Wie viel Energie können wir denn noch sparen – und was bringt das am Ende?
Kemfert: Das Potenzial ist riesig! In den vergangenen Wochen wurde wegen der explodierenden Gaspreise in der Industrie schon der Gasverbrauch um sieben Prozent durch Effizienz-Maßnahmen gesenkt. Und wir haben noch viel mehr Möglichkeiten in der Industrie, bei der Mobilität, bei der Wärme. Das sind die niedrig hängenden Früchte. Eine Vollversorgung mit Erneuerbaren Energien hat außerdem den Vorteil, dass wir weniger Energie verschwenden, wenn der Ökostrom sofort genutzt wird.
Lies: Die Kohlekraftwerke sind dafür ein gutes Beispiel: Kein einziges erreicht einen Wirkungsgrad von 50 Prozent. Wir stecken also 100 Prozent Kohle rein, nutzen aber weniger als 50 Prozent der Energie. Das ist alles, aber nicht effizient.
Werden wir dann bald darauf achten müssen, wann wir den Backofen oder die Waschmaschine einschalten?
Kemfert: Die Versorgungssicherheit wird nach wie vor gewährleistet sein, wir werden aber mehr Flexibilität haben. Man muss aber keine Sorge haben, dass dann eine Waschmaschine irgendwann nicht mehr eingeschaltet werden kann. Stattdessen wird es Preissignale geben: Wenn Strom im Überschuss vorhanden ist, kann der Speicher gefüllt werden oder der Strom direkt günstig verbraucht werden. Durch die intelligente Steuerung wird das automatisch geregelt.

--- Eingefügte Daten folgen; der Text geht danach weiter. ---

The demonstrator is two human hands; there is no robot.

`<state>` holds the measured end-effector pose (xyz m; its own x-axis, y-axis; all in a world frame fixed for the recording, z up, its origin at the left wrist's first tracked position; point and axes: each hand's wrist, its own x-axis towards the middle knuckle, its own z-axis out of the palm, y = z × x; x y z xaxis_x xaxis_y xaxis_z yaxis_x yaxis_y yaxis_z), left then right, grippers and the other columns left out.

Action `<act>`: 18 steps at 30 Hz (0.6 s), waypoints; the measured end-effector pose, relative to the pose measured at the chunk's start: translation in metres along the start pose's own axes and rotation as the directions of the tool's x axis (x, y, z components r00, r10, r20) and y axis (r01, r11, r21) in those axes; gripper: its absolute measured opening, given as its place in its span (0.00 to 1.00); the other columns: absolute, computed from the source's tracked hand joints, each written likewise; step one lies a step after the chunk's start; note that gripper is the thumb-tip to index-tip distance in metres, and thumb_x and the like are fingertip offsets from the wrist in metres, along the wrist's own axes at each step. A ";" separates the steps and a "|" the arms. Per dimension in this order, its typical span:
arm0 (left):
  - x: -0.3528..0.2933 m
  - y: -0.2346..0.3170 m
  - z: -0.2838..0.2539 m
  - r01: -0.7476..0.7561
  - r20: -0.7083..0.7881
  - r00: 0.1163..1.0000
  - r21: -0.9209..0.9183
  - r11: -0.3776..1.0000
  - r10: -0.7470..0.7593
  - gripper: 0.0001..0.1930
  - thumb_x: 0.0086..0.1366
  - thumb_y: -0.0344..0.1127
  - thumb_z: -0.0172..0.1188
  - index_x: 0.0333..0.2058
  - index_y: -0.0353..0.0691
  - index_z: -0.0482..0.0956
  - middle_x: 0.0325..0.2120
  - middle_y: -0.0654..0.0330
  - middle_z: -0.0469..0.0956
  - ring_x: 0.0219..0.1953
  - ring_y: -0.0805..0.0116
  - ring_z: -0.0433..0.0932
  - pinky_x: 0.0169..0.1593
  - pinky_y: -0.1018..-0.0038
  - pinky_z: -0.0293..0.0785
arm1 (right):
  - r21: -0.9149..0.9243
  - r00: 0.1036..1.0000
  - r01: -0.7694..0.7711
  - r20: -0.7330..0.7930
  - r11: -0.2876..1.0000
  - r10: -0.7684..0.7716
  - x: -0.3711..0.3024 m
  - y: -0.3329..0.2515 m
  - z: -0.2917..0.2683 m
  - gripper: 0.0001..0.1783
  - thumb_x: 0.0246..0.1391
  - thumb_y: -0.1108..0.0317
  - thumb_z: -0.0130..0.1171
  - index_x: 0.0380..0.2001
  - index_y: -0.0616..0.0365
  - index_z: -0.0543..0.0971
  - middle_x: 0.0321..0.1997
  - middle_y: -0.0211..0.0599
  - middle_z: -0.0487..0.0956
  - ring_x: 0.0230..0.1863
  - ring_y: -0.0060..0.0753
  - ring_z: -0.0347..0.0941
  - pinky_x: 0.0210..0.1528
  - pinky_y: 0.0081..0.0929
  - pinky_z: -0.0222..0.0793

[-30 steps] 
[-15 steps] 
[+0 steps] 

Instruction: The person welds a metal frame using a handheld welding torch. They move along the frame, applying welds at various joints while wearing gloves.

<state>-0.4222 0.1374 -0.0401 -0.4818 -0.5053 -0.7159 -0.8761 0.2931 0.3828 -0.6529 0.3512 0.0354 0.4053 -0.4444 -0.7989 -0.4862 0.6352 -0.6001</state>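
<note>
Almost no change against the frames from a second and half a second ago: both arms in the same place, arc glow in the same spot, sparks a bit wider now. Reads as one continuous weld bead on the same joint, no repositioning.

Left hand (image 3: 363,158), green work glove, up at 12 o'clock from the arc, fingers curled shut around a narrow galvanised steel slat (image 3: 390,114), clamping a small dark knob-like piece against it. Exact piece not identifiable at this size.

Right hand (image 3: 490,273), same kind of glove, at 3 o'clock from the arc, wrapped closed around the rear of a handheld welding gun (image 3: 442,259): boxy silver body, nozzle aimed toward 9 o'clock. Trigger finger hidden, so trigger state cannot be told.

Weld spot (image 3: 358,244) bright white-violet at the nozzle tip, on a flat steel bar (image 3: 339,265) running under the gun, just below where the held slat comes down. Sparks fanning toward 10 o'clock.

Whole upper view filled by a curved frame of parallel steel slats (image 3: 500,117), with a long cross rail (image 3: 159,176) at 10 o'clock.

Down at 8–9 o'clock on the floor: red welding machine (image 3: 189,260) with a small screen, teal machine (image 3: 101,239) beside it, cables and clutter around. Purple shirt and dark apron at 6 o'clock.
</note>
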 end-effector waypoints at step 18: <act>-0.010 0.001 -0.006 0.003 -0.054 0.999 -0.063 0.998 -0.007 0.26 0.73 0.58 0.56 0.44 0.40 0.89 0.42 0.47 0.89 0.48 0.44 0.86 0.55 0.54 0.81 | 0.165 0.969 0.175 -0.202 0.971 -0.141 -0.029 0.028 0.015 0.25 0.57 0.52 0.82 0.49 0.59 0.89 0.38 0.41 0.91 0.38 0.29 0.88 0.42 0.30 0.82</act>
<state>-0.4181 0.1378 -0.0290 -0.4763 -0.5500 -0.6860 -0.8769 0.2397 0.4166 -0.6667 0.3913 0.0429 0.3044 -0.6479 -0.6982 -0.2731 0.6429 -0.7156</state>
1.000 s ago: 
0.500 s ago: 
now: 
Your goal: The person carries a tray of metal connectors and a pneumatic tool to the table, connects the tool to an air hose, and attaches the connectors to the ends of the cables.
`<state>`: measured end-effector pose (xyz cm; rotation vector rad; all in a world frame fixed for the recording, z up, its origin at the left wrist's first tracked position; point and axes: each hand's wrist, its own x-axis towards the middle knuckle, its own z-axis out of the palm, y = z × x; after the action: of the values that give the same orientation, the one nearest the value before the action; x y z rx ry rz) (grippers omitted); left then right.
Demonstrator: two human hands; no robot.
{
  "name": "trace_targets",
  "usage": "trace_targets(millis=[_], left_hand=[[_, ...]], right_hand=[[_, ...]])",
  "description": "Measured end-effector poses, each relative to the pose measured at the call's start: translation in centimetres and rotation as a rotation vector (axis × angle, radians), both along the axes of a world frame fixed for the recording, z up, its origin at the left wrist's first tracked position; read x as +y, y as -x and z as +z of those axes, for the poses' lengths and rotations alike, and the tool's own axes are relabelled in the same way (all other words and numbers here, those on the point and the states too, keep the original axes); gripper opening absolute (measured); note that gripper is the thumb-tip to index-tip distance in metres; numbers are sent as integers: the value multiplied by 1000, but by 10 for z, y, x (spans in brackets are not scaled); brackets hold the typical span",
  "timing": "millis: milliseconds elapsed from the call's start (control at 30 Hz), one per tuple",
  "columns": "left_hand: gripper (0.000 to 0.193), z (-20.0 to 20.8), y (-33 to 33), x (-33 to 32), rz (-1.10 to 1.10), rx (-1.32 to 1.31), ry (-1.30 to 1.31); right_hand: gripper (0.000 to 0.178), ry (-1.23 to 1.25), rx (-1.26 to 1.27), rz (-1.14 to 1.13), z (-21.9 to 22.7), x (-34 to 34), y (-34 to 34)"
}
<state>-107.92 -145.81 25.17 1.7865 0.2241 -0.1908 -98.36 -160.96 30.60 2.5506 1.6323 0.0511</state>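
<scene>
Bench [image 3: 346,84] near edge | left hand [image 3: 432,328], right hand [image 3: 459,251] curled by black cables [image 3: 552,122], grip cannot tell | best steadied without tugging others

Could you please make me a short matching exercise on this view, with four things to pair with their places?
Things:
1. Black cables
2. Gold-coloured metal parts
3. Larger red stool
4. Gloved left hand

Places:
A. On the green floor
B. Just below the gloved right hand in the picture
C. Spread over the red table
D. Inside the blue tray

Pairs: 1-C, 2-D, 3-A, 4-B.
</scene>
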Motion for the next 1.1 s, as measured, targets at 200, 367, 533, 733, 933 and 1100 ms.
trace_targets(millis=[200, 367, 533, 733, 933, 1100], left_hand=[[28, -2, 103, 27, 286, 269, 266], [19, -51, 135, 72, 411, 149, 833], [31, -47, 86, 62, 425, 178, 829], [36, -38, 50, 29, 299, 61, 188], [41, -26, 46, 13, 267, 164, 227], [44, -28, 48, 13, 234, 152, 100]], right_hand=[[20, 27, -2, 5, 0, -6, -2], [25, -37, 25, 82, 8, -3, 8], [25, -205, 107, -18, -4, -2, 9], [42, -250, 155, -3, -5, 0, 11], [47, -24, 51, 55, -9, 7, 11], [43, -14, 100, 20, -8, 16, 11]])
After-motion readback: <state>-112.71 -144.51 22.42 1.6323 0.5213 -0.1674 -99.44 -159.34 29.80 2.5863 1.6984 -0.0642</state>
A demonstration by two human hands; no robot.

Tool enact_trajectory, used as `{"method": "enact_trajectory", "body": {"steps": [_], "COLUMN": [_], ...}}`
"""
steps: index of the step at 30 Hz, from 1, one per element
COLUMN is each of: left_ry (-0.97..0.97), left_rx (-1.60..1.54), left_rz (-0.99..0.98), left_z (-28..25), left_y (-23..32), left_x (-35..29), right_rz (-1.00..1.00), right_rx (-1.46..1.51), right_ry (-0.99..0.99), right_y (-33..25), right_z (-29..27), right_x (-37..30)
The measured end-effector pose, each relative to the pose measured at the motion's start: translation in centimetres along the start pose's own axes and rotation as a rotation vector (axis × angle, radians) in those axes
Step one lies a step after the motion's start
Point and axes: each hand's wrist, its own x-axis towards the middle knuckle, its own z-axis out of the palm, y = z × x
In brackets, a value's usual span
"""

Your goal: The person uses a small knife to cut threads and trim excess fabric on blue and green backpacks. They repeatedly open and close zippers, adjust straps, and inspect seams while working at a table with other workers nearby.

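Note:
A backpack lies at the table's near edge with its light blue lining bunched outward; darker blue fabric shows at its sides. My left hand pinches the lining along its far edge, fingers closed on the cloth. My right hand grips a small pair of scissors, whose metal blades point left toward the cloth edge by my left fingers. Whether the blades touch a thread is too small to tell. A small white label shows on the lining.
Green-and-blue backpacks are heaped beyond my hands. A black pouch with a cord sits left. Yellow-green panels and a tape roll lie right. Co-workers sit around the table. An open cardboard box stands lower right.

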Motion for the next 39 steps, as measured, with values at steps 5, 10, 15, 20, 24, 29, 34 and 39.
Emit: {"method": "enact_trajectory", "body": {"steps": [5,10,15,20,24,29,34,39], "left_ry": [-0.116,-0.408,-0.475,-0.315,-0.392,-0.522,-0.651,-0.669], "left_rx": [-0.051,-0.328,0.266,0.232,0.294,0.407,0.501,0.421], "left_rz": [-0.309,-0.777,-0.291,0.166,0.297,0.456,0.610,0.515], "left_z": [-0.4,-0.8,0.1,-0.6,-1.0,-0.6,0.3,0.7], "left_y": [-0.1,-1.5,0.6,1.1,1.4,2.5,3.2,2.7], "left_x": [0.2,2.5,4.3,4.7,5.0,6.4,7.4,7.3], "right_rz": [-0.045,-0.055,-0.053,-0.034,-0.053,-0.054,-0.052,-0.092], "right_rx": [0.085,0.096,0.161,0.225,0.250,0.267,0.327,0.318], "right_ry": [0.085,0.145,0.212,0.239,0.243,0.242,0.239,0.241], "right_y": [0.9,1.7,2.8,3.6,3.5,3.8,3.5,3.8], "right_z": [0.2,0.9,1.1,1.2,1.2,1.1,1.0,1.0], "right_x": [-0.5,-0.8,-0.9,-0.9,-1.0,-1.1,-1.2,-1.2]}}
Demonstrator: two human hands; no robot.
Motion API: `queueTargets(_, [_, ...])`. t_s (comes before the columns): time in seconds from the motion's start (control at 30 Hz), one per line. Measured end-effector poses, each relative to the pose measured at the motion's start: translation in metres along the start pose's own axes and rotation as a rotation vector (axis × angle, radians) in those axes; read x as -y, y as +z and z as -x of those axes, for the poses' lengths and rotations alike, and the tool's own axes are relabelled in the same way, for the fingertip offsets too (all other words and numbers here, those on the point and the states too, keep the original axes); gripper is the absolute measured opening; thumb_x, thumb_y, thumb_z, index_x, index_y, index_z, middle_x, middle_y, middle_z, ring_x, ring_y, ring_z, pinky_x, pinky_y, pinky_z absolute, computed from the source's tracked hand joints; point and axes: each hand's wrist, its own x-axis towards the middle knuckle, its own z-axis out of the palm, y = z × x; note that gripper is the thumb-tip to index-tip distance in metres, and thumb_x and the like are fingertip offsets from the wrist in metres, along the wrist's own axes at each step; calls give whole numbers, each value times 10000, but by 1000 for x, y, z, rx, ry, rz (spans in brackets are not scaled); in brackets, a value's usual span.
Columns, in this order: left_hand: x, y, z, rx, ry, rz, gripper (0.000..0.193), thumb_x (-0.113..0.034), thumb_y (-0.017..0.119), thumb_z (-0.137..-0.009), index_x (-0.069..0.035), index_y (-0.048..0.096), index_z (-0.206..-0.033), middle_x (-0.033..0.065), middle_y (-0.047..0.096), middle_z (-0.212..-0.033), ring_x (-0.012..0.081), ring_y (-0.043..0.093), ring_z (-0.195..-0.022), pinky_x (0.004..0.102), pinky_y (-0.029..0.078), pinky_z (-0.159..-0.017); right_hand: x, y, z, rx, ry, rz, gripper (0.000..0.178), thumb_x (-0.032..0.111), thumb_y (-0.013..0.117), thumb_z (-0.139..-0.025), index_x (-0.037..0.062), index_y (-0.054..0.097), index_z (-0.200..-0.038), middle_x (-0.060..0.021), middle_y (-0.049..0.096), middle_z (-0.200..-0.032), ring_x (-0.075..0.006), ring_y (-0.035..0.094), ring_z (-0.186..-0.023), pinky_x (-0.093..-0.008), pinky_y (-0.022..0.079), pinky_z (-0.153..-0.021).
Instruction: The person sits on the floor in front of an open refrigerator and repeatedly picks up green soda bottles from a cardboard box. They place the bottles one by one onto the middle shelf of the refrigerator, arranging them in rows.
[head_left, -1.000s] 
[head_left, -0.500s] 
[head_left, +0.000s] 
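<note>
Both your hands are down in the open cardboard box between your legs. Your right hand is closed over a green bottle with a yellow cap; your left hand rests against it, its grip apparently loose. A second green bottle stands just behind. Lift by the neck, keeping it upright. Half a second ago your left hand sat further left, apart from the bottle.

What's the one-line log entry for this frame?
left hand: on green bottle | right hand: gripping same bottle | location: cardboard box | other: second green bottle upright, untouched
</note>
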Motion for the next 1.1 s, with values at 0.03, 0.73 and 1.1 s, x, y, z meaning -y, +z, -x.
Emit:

Lies: Das muss man immer wieder sagen: Die Energieversorgung wird sicher und bezahlbar bleiben, Strom immer überall verfügbar bleiben. Und das Elektroauto beispielsweise wird immer dann komplett geladen, wenn es sinnvoll ist. Wir müssen klarmachen: Energie durch Erneuerbare Energien ist sicher und bezahlbar. Das müssen wir wie ein Mantra vor uns hertragen, damit wir die fossile Vergangenheit hinter uns lassen können.